Specific drug interaction studies have not been conducted. The majority of patients in rheumatoid arthritis, Crohn’s disease or ulcerative colitis clinical trials received one or more concomitant medications. In rheumatoid arthritis, concomitant medications besides MTX were nonsteroidal anti-inflammatory agents, folic acid, corticosteroids and/or narcotics. Concomitant Crohn’s disease medications were antibiotics, antivirals, corticosteroids, 6-mercaptopurine/azathioprine (6-MP/AZA), methotrexate (MTX), and aminosalicylates. Patients with Crohn’s disease who received immunosuppressants tended to experience fewer infusion reactions compared to patients using no immunosuppressants (see WARNINGS AND PRECAUTIONS, Immunogenicity and ADVERSE REACTIONS, Infusion-related Reactions).

Drug-Drug Interactions

Concurrent Use of INFLECTRA® with other Biological Therapeutics
The combination of INFLECTRA® with other biological therapeutics used to treat the same conditions as INFLECTRA®, including anakinra or abatacept, is not recommended (see WARNINGS AND PRECAUTIONS, Risk of Infections).
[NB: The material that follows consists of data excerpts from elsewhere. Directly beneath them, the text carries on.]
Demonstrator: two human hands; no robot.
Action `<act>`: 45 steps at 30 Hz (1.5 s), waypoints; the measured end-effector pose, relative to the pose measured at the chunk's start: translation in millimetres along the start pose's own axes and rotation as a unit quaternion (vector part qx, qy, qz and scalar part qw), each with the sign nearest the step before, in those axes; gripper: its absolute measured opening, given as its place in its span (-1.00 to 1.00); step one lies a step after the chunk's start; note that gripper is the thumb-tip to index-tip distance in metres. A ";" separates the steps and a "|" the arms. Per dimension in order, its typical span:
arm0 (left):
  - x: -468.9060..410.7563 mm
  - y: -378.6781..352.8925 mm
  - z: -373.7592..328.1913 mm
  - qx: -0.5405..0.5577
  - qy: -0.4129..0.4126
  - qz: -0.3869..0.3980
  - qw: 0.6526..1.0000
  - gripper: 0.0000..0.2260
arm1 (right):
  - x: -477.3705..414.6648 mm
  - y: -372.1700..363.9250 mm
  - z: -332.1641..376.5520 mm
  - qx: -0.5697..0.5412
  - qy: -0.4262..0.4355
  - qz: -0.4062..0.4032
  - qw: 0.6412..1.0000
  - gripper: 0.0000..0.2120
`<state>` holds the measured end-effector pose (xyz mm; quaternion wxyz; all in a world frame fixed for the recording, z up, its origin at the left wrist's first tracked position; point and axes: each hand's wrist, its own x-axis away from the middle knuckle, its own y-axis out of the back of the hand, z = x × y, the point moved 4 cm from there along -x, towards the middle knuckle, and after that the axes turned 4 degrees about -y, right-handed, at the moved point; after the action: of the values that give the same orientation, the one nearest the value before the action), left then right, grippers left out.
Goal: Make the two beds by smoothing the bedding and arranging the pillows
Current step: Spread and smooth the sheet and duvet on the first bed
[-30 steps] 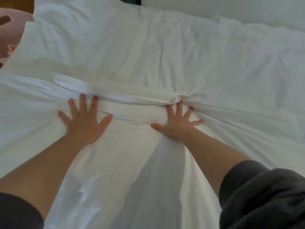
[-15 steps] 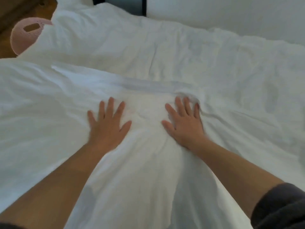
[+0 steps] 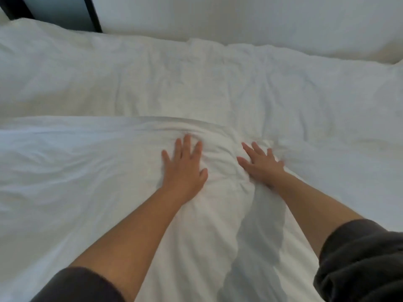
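A white duvet covers the near part of the bed, and its top edge runs across the middle of the view. Beyond that edge lies a wrinkled white sheet. My left hand presses flat on the duvet with its fingers spread, just below the edge. A little to the right, my right hand lies flat with its fingers spread too. A bunched ridge of cloth rises between the two hands. No pillow shows clearly.
A white wall or headboard runs behind the bed. A dark vertical frame stands at the top left. My dark sleeves fill the lower corners.
Both hands have slid to the right and come closer together on the duvet, bunching cloth between them. The view has turned right, so the pink object at top left is gone.
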<state>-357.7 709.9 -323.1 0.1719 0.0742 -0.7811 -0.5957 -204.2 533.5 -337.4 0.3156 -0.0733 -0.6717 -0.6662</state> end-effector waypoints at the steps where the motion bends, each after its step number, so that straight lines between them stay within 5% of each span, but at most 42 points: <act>1: -10.7 -4.5 -23.0 -0.007 -0.022 0.015 1.000 -0.36 | -1.4 6.8 -12.3 -0.008 0.024 0.000 1.000 -0.43; 4: -39.8 -10.1 -71.9 -0.042 -0.040 0.021 0.998 -0.37 | -1.9 39.0 -65.4 -0.100 0.040 -0.120 0.987 -0.54; 7: -74.8 -2.3 -114.9 -0.034 -0.050 -0.023 0.998 -0.42 | -6.4 75.2 -138.1 -0.041 -0.069 -0.210 0.974 -0.61; 9: -96.9 -7.4 -140.0 -0.026 -0.044 -0.015 0.999 -0.49 | -19.9 89.7 -181.4 0.054 -0.133 -0.166 0.976 -0.64; 12: -114.7 -28.0 -158.9 0.001 0.005 0.030 1.000 -0.68 | -48.3 82.4 -215.7 0.118 -0.104 -0.072 0.985 -0.75; 16: -133.6 -16.6 -169.0 -0.014 0.039 0.023 0.999 -0.79 | -69.3 99.2 -225.9 -0.033 -0.050 -0.140 0.988 -0.85; 20: -139.3 24.1 -175.3 0.076 0.072 -0.138 0.985 -0.90 | -79.8 154.7 -221.9 -0.199 -0.012 -0.282 0.938 -0.75; 26: -119.4 -54.1 -160.3 -0.053 0.102 -0.081 0.990 -0.50 | -106.1 70.9 -210.0 0.008 0.019 -0.298 0.954 -0.66; 31: -134.6 -66.5 -156.6 -0.079 0.090 -0.090 0.989 -0.43 | -124.9 49.3 -215.7 0.018 0.005 -0.348 0.937 -0.67; 39: -128.8 -71.5 -149.8 -0.064 0.087 -0.067 0.992 -0.42 | -119.6 52.3 -209.9 0.013 0.024 -0.295 0.955 -0.66; 45: -143.2 -75.7 -143.4 -0.049 0.090 -0.071 0.992 -0.41 | -113.6 88.4 -231.7 0.029 0.058 -0.113 0.991 -0.70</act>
<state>-180.1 604.9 -388.2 0.2022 0.1741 -0.7251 -0.6348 7.1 361.0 -341.7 0.2788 0.0513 -0.6748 -0.6814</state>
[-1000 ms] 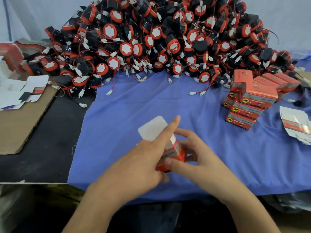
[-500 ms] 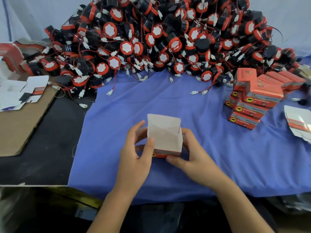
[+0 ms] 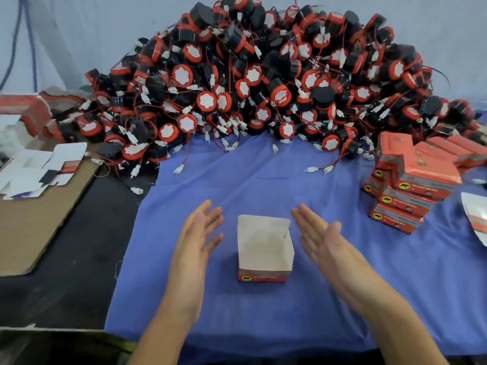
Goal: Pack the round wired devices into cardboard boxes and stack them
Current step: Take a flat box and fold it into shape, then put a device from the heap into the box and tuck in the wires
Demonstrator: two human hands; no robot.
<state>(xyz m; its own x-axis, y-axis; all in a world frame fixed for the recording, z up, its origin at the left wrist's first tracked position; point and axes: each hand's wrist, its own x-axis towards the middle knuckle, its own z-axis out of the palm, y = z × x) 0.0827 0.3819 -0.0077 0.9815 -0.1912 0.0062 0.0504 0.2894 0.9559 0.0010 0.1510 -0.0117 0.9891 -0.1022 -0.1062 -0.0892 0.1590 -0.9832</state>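
Note:
A small cardboard box [image 3: 264, 247], red outside and white inside, stands upright and open-topped on the blue cloth [image 3: 263, 180], with nothing visible inside. My left hand [image 3: 198, 233] hovers just left of it, palm facing the box, fingers apart. My right hand [image 3: 317, 233] mirrors it on the right. Neither touches the box. A big heap of round black-and-red wired devices [image 3: 263, 83] with white connectors fills the back of the table. A stack of closed red boxes [image 3: 411, 185] sits at the right.
Flat unfolded box blanks [image 3: 39, 169] lie on a brown cardboard sheet [image 3: 34, 227] at the left. Another flat blank [image 3: 475, 217] pokes in at the right edge. Loose white connectors [image 3: 317, 169] trail onto the cloth. Black tabletop [image 3: 79, 272] shows left of the cloth.
Both hands held and shaped the box, stood it upright on the cloth, then let go and drew apart to either side.

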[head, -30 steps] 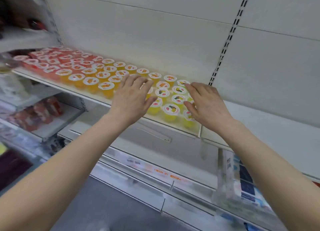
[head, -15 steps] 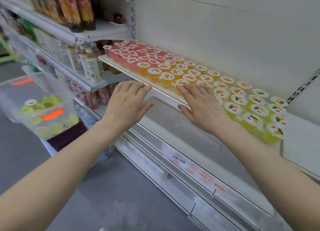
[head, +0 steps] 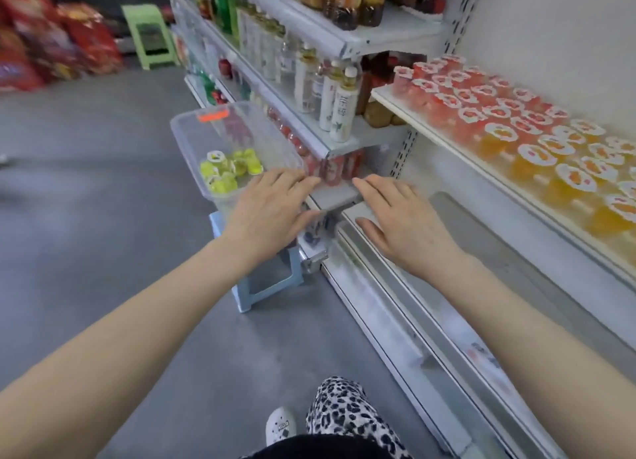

Live Vaccines/Therapeutic Infectious Agents
It is recommended that live vaccines not be given concurrently with INFLECTRA®. It is also recommended that live vaccines not be given to infants after in utero exposure to infliximab for injection for at least 6 months following birth (see WARNINGS AND PRECAUTIONS).

It is recommended that therapeutic infectious agents not be given concurrently with INFLECTRA® (see WARNINGS AND PRECAUTIONS).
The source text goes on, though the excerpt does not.